== What to produce ==
Write out the whole listing, matching it exactly.

== Recorded information ==
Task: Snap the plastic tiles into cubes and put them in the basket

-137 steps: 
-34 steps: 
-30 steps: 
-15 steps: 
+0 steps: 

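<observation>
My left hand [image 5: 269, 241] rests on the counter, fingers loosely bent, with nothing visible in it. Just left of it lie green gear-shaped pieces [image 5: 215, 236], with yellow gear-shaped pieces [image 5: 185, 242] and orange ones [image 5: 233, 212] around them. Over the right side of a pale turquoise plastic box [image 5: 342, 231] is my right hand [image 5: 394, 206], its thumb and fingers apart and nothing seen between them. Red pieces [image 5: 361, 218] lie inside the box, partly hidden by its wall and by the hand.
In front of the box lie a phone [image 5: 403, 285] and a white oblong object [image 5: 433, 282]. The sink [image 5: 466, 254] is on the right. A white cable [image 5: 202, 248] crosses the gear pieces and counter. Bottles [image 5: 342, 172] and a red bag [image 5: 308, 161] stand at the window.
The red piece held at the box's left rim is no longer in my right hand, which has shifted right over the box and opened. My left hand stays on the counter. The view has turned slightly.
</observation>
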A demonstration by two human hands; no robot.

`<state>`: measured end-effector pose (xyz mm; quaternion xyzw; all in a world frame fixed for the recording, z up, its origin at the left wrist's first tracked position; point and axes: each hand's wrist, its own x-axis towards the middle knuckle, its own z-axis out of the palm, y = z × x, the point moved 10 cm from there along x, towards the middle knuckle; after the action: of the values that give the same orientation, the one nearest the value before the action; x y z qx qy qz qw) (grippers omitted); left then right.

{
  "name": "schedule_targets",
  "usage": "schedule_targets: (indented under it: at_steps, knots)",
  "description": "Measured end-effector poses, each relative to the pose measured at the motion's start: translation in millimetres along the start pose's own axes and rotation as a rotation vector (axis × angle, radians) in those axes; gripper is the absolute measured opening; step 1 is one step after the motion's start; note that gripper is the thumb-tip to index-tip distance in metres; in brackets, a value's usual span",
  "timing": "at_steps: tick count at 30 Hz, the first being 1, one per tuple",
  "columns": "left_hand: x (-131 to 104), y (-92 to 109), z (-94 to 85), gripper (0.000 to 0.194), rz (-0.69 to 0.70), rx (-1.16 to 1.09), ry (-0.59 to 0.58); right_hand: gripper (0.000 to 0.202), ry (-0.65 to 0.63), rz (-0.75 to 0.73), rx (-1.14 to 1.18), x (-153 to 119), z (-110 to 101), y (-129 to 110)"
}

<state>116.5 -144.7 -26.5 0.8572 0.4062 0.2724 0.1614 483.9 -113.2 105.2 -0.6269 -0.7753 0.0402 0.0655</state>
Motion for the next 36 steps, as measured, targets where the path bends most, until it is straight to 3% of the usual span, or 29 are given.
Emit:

== Reply to the exercise ==
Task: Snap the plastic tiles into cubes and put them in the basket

-137 steps: 
-34 steps: 
-30 steps: 
-15 steps: 
+0 steps: 

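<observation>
My left hand [image 5: 269, 241] rests on the counter, fingers loosely bent, with nothing visible in it. Just left of it lie green gear-shaped pieces [image 5: 215, 236], with yellow gear-shaped pieces [image 5: 185, 242] and orange ones [image 5: 233, 212] around them. Over the right side of a pale turquoise plastic box [image 5: 342, 231] is my right hand [image 5: 394, 206], its thumb and fingers apart and nothing seen between them. Red pieces [image 5: 361, 218] lie inside the box, partly hidden by its wall and by the hand.
In front of the box lie a phone [image 5: 403, 285] and a white oblong object [image 5: 433, 282]. The sink [image 5: 466, 254] is on the right. A white cable [image 5: 202, 248] crosses the gear pieces and counter. Bottles [image 5: 342, 172] and a red bag [image 5: 308, 161] stand at the window.
The red piece held at the box's left rim is no longer in my right hand, which has shifted right over the box and opened. My left hand stays on the counter. The view has turned slightly.
</observation>
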A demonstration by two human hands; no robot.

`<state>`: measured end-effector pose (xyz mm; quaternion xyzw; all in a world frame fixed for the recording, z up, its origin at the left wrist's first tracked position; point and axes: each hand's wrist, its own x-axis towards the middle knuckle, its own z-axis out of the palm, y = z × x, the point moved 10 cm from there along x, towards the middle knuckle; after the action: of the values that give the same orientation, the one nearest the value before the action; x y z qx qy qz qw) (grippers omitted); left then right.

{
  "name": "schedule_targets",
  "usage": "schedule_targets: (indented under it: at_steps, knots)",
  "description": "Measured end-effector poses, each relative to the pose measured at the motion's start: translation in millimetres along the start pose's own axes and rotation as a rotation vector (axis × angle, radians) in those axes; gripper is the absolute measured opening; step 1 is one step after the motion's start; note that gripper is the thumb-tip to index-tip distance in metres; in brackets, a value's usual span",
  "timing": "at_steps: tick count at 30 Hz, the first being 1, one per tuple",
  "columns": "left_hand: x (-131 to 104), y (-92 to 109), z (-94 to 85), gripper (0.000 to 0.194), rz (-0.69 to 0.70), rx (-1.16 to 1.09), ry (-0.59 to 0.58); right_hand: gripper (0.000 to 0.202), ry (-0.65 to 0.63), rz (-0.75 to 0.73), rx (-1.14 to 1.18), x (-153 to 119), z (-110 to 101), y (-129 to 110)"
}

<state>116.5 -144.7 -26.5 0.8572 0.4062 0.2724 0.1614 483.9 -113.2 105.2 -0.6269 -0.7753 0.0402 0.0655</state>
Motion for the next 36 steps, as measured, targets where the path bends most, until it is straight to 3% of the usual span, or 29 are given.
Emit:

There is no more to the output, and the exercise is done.